DIRECTIONS FOR THIS TASK | Repeat everything in the listing exactly, except for the images.
*** Opening of DATA EXCERPT ***
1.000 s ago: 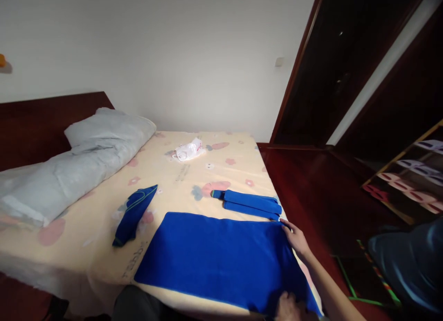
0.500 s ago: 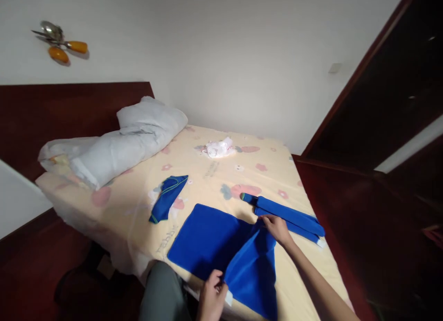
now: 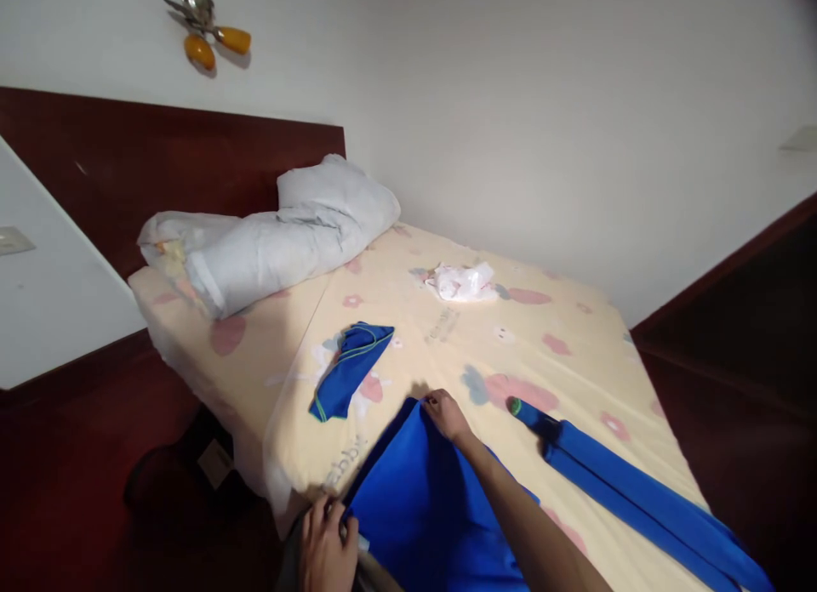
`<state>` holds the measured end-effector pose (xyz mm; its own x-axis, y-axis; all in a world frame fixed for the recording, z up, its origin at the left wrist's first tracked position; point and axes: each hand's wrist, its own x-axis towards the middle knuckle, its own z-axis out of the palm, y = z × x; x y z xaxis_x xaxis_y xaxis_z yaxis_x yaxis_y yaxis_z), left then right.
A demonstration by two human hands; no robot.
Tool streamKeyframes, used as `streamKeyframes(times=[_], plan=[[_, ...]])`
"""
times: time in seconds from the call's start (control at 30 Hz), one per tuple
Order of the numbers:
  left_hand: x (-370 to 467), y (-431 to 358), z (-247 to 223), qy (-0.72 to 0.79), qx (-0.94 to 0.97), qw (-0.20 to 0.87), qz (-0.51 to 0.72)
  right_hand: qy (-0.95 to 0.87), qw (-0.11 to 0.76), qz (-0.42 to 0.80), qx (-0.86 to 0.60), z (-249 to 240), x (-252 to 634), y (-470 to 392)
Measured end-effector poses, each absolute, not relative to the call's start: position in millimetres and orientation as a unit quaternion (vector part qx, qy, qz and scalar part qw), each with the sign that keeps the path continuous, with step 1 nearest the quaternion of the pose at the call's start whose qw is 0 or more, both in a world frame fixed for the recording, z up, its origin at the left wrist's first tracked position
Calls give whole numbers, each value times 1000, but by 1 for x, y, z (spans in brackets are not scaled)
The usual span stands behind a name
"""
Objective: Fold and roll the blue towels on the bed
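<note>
Blue cloth (image 3: 414, 498): on the bed (image 3: 574, 320) at its near side, between the two hands; a darker blue strip shows along its left edge.
Right hand (image 3: 447, 413): nearly closed, fingers pinching the cloth's far edge, forearm reaching across above it.
Left hand (image 3: 328, 545): fingers bent, at the cloth's near left corner, just beside a small white tag (image 3: 363, 543); whether it grips the cloth, I cannot tell.
Long folded piece (image 3: 638, 494): blue, with a green-tipped end, lying to the right of the cloth.
Small blue piece (image 3: 354, 367): green-trimmed, crumpled, beyond the cloth and to its left.
White bag (image 3: 465, 281): farther back on the patterned sheet.
Grey quilt (image 3: 274, 247): bunched near the dark headboard (image 3: 159, 150).
</note>
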<state>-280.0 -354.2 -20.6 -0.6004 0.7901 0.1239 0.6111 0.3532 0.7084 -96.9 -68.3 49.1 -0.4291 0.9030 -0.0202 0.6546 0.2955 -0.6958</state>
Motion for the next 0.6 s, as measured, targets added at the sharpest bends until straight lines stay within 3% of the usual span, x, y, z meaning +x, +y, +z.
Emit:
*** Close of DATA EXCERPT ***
TASK SOLUTION |
1.000 s ago: 
0.500 s ago: 
now: 
`<state>` holds the measured end-effector pose (xyz mm; its own x-axis, y-axis; all in a world frame fixed for the recording, z up, its origin at the left wrist's first tracked position; point and axes: each hand's wrist, its own x-axis towards the middle knuckle, its own z-axis out of the palm, y = z × x; x y z xaxis_x xaxis_y xaxis_z yaxis_x yaxis_y yaxis_z), left then right.
A demonstration by two human hands; no robot.
Tool streamKeyframes, used as `streamKeyframes(times=[_], plan=[[_, ...]])`
"""
times: time in seconds from the call's start (control at 30 Hz), one per tuple
Order of the numbers:
  left_hand: x (-370 to 467), y (-431 to 358), z (-247 to 223), qy (-0.72 to 0.79), qx (-0.94 to 0.97), qw (-0.20 to 0.87), qz (-0.51 to 0.72)
  right_hand: qy (-0.95 to 0.87), qw (-0.11 to 0.76), qz (-0.42 to 0.80), qx (-0.86 to 0.60), z (-249 to 240), x (-252 to 634), y (-470 to 392)
Measured end-effector poses, each absolute, not relative to the call's start: position in millimetres and orientation as a unit quaternion (vector part qx, qy, qz and scalar part qw), each with the sign that keeps the path continuous, with step 1 nearest the quaternion of the pose at the call's start whose qw is 0 or more, both in a world frame fixed for the recording, z up, its origin at the left wrist's first tracked position
Calls give whole numbers, each value times 1000, but by 1 for x, y, z (spans in brackets are not scaled)
The usual span stands behind a name
"""
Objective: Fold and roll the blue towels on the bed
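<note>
Blue cloth (image 3: 414, 498): on the bed (image 3: 574, 320) at its near side, between the two hands; a darker blue strip shows along its left edge.
Right hand (image 3: 447, 413): nearly closed, fingers pinching the cloth's far edge, forearm reaching across above it.
Left hand (image 3: 328, 545): fingers bent, at the cloth's near left corner, just beside a small white tag (image 3: 363, 543); whether it grips the cloth, I cannot tell.
Long folded piece (image 3: 638, 494): blue, with a green-tipped end, lying to the right of the cloth.
Small blue piece (image 3: 354, 367): green-trimmed, crumpled, beyond the cloth and to its left.
White bag (image 3: 465, 281): farther back on the patterned sheet.
Grey quilt (image 3: 274, 247): bunched near the dark headboard (image 3: 159, 150).
</note>
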<state>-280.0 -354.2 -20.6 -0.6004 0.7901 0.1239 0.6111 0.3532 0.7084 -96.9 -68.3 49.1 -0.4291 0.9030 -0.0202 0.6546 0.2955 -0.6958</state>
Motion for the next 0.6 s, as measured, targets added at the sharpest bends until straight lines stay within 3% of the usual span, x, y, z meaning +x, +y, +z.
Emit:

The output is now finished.